- [pdf] [supp]
EMMN: Emotional Motion Memory Network for Audio-driven Emotional Talking Face Generation
Synthesizing expression is essential to create realistic talking faces. Previous works consider expressions and mouth shapes as a whole and predict them solely from audio inputs. However, the limited information contained in audio, such as phonemes and coarse emotion embedding, may not be suitable as the source of elaborate expressions. Besides, since expressions are tightly coupled to lip motions, generating expression from other sources is tricky and always neglects expression performed on mouth region, leading to inconsistency between them. To tackle the issues, this paper proposes Emotional Motion Memory Net (EMMN) that synthesizes expression overall on the talking face via emotion embedding and lip motion instead of the sole audio. Specifically, we extract emotion embedding from audio and design Motion Reconstruction module to decompose ground truth videos into mouth features and expression features before training, where the latter encode all facial factors about expression.
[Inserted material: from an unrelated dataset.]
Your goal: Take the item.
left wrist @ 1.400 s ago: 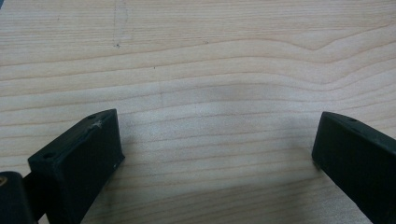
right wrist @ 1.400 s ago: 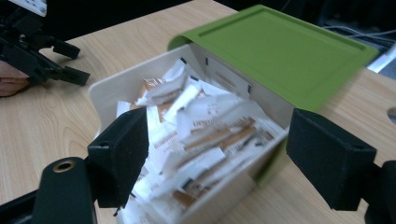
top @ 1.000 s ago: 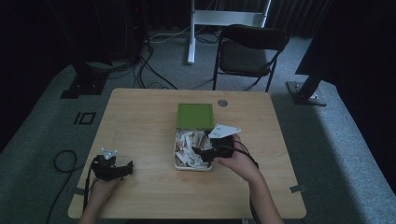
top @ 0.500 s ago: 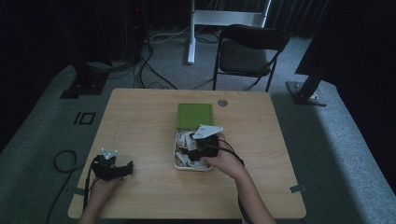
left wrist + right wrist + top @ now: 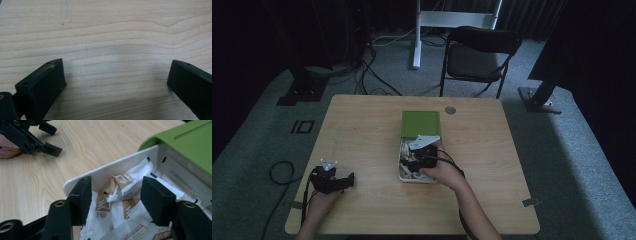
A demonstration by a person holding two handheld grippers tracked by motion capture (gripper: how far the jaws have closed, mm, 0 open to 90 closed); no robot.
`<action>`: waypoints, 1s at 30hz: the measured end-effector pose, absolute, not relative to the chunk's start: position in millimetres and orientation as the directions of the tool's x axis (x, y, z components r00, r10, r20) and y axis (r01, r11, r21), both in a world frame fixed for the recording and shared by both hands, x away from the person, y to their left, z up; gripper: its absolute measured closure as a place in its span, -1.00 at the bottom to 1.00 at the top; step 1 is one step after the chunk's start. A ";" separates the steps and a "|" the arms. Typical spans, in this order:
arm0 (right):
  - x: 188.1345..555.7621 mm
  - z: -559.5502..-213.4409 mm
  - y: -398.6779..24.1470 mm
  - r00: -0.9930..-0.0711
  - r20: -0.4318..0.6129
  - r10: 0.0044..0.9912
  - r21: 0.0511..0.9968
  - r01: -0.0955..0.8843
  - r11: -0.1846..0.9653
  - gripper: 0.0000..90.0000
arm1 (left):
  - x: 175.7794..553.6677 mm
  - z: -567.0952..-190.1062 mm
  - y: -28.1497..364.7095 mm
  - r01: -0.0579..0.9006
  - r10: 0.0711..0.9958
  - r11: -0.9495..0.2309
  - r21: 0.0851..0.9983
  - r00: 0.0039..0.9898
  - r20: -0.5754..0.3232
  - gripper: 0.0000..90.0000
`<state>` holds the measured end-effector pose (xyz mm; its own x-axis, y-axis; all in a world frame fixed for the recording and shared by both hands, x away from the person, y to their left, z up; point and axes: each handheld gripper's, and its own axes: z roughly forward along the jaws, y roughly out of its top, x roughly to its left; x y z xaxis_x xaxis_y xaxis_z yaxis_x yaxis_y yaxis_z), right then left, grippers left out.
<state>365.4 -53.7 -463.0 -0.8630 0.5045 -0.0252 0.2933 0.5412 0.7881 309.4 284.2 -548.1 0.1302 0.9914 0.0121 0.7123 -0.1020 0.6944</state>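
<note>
1. Sachets, white and brown, lie heaped in the white tray mid-bench, green lid behind.
2. We judge this the reach-in: the right tool, jaws wide and empty, straddles a crumpled sachet; next it must sink and close.
3. Left tool rests agape on bare wood.
4. A second ago, the right tool was at the tray's right edge.

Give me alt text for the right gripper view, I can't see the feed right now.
The right gripper hangs open over a white box of packets, jaws either side of a crumpled brown-and-white one. The box's green lid is at upper right; the left gripper rests on the wooden table at upper left.
</note>
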 end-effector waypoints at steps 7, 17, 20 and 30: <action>368.5 -466.0 -50.7 -0.839 -0.005 0.543 0.784 0.334 0.524 0.23 | 309.4 -548.1 284.2 0.712 0.991 -0.102 0.694 0.130 0.012 -0.95; 370.9 -463.0 -54.5 -0.813 0.058 0.580 0.783 0.398 0.479 0.61 | 309.4 -548.2 284.2 0.712 0.991 -0.102 0.695 0.130 0.012 -0.95; 368.6 -459.1 -57.6 -0.813 0.069 0.579 0.788 0.401 0.468 0.69 | 309.4 -548.2 284.2 0.712 0.991 -0.102 0.695 0.130 0.012 -0.95; 359.4 -438.2 -71.1 -0.814 0.074 0.576 0.815 0.382 0.436 0.74 | 309.4 -548.1 284.2 0.712 0.991 -0.102 0.694 0.130 0.012 -0.95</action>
During training, the emotion embedding and mouth features are used as keys, and the corresponding expression features are used as values to create key-value pairs stored in the proposed Motion Memory Net. Hence, once the audio-relevant mouth features and emotion embedding are individually predicted from audio at inference time, we treat them as a query to retrieve the best-matching expression features, performing expression overall on the face and thus avoiding inconsistent results. Extensive experiments demonstrate that our method can generate high-quality talking face videos with accurate lip movements and vivid expressions on unseen subjects.